What to work on
Transcribe only the lines in the data below falling between the line with "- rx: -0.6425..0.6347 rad" and the line with "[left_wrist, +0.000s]", including those two lines, and leave out any picture.

Information provided
----

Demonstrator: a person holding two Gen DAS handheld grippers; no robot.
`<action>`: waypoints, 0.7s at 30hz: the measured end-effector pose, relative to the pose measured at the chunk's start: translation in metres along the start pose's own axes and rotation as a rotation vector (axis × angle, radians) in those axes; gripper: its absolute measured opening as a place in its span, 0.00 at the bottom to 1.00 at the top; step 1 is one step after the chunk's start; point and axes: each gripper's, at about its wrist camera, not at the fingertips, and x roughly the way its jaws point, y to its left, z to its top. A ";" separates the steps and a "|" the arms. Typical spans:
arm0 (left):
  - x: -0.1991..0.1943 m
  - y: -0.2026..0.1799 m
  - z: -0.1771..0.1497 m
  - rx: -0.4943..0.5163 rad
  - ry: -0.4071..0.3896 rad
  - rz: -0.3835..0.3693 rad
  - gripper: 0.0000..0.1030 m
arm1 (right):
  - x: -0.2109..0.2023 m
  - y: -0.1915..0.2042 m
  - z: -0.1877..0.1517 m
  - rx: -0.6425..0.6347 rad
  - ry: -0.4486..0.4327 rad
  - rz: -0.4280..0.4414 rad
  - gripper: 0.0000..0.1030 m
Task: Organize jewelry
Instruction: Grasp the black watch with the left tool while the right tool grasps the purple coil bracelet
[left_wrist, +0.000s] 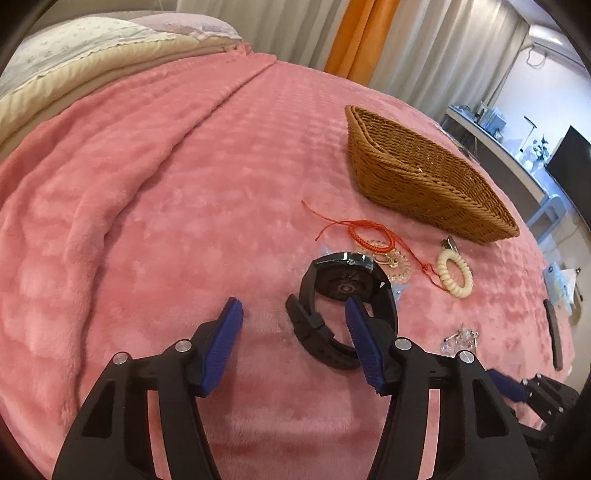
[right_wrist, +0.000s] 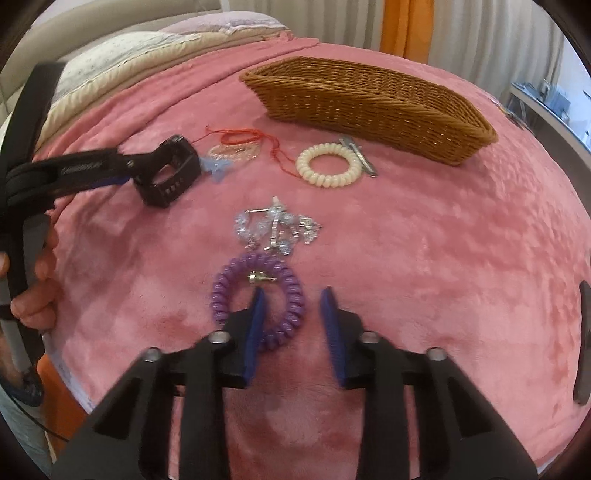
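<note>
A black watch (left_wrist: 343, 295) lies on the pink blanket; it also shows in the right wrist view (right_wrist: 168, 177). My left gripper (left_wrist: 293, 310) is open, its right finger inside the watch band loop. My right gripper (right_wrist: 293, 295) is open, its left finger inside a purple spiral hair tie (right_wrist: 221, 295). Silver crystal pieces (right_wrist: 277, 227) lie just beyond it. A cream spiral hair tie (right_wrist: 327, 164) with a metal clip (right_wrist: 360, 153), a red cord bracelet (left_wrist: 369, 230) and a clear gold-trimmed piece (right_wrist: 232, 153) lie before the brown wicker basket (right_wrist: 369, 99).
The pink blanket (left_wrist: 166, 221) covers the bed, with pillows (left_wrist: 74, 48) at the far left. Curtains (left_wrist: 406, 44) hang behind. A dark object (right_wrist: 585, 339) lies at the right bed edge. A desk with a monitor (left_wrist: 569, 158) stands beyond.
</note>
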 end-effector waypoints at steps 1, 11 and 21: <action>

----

Expected output
  - rx: -0.6425..0.6347 rad
  - ry: -0.4486..0.4327 rad
  - rz: -0.4280..0.4414 rad
  - gripper: 0.0000..0.1030 m
Task: Organize jewelry
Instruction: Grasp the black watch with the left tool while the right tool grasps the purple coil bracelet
[left_wrist, +0.000s] 

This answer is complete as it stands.